Because I was only interested in the 2D case I changed the gradient normal array to 16 elements so I didn't have to modulo the result as well. TBH it's kind of surprising it works as well as it does since hashing numbers is pretty tricky to get right and I really didn't know what I was doing.

When I started I didn't realise exactly what it was for so once I had a better understanding of why it was there I thought i'd try an existing integer hash function. In general they failed miserably but I found one that came from the h2 database which worked sufficiently well.

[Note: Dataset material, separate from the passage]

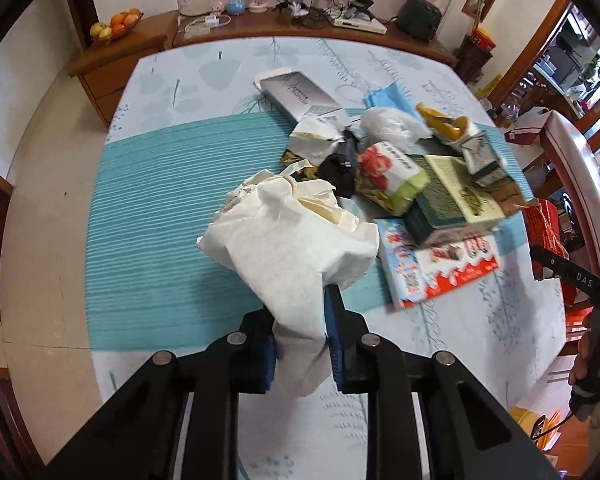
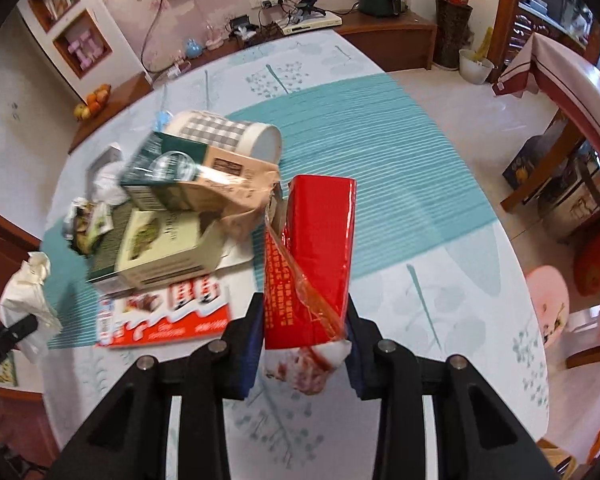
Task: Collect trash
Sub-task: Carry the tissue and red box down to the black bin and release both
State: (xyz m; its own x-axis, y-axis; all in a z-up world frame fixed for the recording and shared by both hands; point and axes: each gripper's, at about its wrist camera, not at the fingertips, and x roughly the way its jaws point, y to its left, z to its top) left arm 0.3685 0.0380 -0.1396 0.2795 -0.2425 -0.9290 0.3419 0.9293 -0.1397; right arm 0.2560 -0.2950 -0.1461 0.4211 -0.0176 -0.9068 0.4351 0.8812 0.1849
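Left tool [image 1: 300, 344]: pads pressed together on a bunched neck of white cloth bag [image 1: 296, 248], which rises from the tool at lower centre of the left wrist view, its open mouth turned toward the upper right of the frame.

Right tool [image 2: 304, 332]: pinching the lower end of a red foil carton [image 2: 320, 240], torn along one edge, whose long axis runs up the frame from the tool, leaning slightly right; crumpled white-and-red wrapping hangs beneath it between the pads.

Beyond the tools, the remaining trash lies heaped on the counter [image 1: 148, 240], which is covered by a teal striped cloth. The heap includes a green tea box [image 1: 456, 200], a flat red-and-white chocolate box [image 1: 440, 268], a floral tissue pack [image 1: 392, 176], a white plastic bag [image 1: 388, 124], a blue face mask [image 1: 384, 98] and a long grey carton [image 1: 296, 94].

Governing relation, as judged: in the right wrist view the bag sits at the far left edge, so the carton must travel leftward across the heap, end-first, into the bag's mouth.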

    private static int hash(int x) {
        x = ((x >> 16) ^ x) * 0x45d9f3b;
        x = ((x >> 16) ^ x) * 0x45d9f3b;
        x = ((x >> 16) ^ x);
        return x;
    }

    private static int hash16(int a, int b) {
        return (hash(a * b + a + b)) & 15;
    }

I used the (a*b+a+b) calculation to turn it into a 2D hash function.

So this final version requires no lookup table for the gradient table permute at all - nice. But it requires 3 integer multiplies - not so nice for epiphany. And even the other version needs an integer multiply and thus the same costly fpu mode changes on epiphany.

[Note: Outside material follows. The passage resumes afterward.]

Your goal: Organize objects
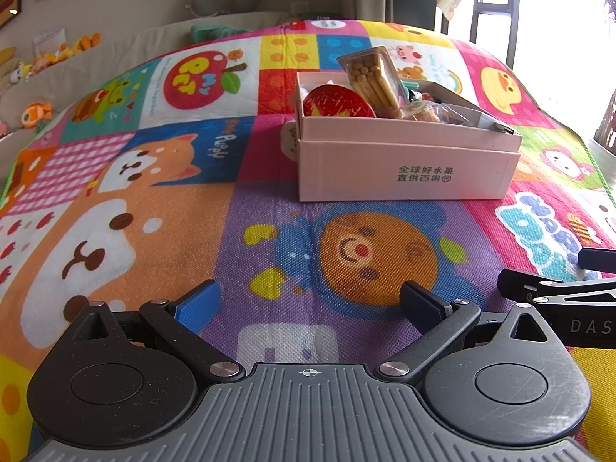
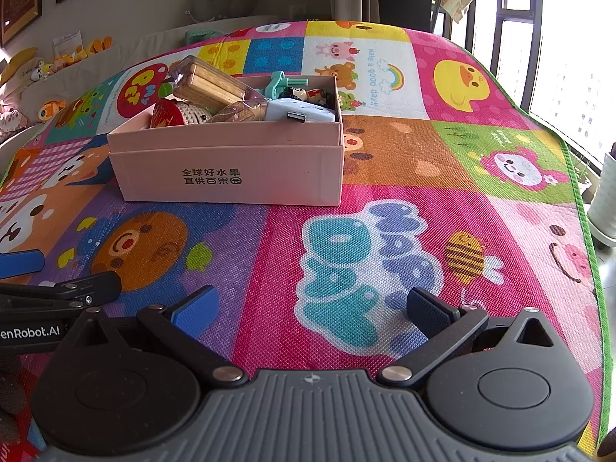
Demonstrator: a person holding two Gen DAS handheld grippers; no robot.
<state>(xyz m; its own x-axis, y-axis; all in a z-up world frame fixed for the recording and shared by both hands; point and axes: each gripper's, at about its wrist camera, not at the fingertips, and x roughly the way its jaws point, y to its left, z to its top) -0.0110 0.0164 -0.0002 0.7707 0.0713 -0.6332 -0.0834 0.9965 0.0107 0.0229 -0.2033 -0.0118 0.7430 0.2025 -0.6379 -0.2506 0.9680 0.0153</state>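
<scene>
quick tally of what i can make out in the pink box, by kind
Clear pack of biscuit sticks: 1
Red round lid or tin: 1
Teal plastic piece: 1
Pale blue block with a USB plug: 1
Crinkly clear wrapped snack: 1
Total: 5 that can be told apart in the pink box; small figures behind them are too cluttered to count.

Both grippers have black linkage arms, silver screws, ribbed grey bases and blue-padded fingers [image 1: 200,306].
</scene>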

Since I only need a limited number of output bits it might (should?) be possible to change this to using float multiplies to avoid the costly mode change; but this is something for further study. The first version might make this easier.

Screenshots ... this first is a simple 4-octave fractal noise generated using the 2D Simplex Noise code from Stefan. I think the 2D noise function has a small bug because it's using the 12-point 3D gradient bases which don't always evaluate to vectors of the same length in 2D but it isn't apparent once fractal noise is generated as here.

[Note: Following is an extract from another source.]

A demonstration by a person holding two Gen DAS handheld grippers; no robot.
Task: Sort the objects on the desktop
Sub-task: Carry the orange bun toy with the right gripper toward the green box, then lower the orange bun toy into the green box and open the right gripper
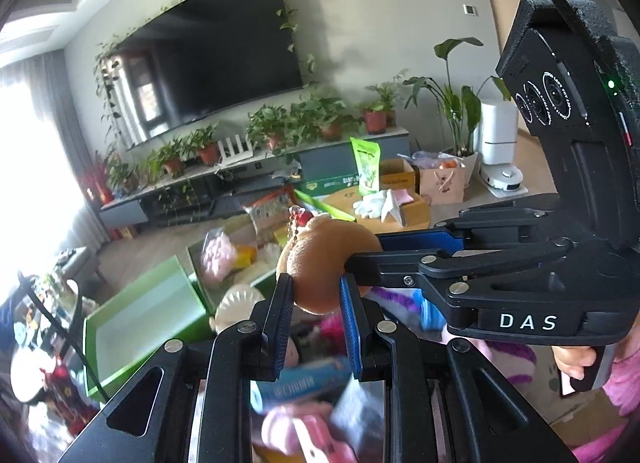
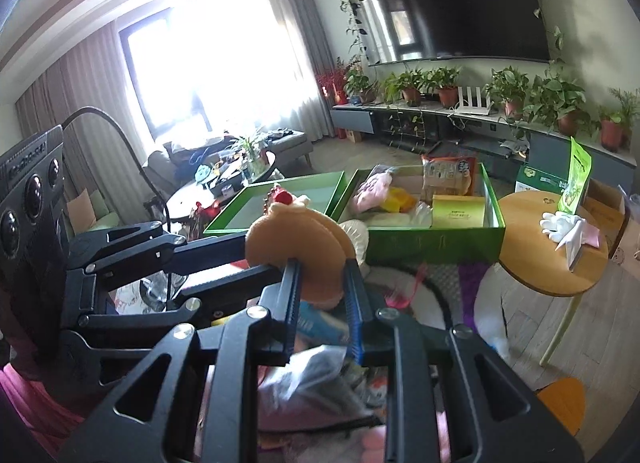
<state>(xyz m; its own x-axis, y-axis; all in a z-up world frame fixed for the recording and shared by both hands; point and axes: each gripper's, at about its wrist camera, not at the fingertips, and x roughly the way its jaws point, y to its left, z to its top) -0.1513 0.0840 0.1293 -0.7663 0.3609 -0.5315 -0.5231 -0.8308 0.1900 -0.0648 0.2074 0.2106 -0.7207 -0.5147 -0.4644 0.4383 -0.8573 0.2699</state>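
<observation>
Both tongs grip one brown plush toy [image 1: 324, 259]: the left gripper [image 1: 316, 291] is pinched nearly closed on its lower end at frame centre, and the right gripper [image 2: 322, 283] clamps it likewise, its arm reaching in from the right of the left view. Behind the toy sit a green box [image 2: 436, 247] holding packets and an open green lid [image 2: 224, 229]. A round wooden table [image 2: 532, 263] stands right, a television [image 1: 216, 63] above potted plants. The toy is rounded, tan, with a red charm on top
</observation>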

The next one is an example using the naive hash function (it may be a different scale to the others since I ran it separately). Covering 4 octaves hides some problems it might have but I've done some very basic testing to larger scales and it seems about as stable and nicely random as the others.

And the final shot is using the M2 hash function and 16 gradients evenly spaced around the unit circle rather than 12 evenly spaced around the unit sphere as in the traditional version.

Look about the same to me?

I don't know if it's useful for anything I might do or if it is even fast enough to run in a shader on the epiphany but I learnt a couple of interesting things along the way.

ezegpu

I've been doing some little bits and pieces on the ezegpu code as well.

Together the NEON changes amount to a 6% improvement to the total runtime of the all-ARM code for my current testing case (8x8x8 stars). Nothing major, although it goes up on simpler scenes mostly due to the faster RGBA float to byte conversion.

Tagged code, hacking, parallella.
Sunday, 31 August 2014, 19:13

egpu mk ii part 2

After a couple of days relaxing break including a nice ride down to the coast yesterday I had another look and the ezegpu today.

First task was just to create a common 'demo' frontend which can be linked to different backends so I can easily test different cases. I then created a backend based on the current mk ii state.

Well, I guess I jumped the gun a bit the other day by testing it with a poor example of large and mostly coincident triangles. Using the star-grid test the implementation is considerably faster than the line based renderer. The test code uses slightly different parameters but a 4x4x4 star test is now hitting 57fps vs 35fps for the line-based version, versus 31fps for single-core arm.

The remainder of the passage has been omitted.